> **EXERCISE PROMPT**
Given the listing below, the answer must be only the number of lines containing the string "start".

> **THE DATA**
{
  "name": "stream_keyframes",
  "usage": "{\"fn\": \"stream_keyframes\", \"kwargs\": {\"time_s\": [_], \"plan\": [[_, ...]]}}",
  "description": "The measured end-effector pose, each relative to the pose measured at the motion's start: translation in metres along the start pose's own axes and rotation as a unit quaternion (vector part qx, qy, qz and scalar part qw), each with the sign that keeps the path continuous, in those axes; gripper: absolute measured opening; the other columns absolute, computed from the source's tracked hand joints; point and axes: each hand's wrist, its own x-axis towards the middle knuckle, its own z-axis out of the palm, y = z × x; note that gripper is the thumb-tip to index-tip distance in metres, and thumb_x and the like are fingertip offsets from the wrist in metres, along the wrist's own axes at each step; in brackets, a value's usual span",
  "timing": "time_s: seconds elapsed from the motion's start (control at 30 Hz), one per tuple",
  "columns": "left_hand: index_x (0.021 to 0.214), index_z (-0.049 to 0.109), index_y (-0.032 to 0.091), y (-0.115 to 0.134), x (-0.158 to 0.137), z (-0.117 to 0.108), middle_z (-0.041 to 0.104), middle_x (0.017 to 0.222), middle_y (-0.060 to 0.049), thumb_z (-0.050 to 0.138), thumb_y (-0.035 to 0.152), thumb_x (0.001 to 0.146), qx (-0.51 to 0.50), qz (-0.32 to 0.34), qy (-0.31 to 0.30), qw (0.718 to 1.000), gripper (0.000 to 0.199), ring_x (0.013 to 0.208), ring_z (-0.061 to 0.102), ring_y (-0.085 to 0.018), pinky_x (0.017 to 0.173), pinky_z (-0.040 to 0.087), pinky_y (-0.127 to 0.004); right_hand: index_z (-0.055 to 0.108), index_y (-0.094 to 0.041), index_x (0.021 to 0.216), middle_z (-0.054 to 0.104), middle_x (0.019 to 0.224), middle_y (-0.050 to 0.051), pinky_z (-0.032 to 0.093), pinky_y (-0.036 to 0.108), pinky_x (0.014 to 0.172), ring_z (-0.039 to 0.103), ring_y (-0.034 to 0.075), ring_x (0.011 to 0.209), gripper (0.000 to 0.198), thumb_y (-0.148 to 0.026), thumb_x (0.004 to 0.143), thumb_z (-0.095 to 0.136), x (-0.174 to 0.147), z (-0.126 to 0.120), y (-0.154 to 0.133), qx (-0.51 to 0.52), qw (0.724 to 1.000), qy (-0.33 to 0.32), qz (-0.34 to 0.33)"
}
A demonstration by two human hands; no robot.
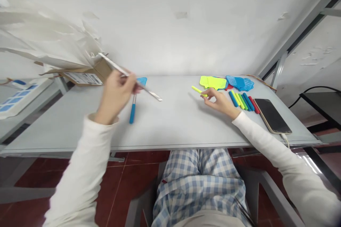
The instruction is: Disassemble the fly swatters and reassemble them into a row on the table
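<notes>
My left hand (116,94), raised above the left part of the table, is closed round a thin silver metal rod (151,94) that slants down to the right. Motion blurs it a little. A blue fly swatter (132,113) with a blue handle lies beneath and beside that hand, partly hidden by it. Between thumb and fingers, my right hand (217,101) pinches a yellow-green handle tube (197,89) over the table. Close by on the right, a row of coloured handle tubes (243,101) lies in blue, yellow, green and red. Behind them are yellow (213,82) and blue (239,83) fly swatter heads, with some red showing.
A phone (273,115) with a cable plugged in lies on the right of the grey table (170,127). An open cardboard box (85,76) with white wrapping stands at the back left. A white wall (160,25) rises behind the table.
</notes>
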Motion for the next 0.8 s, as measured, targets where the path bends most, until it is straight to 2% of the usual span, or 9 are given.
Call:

> **RESPONSE TO THIS TASK**
2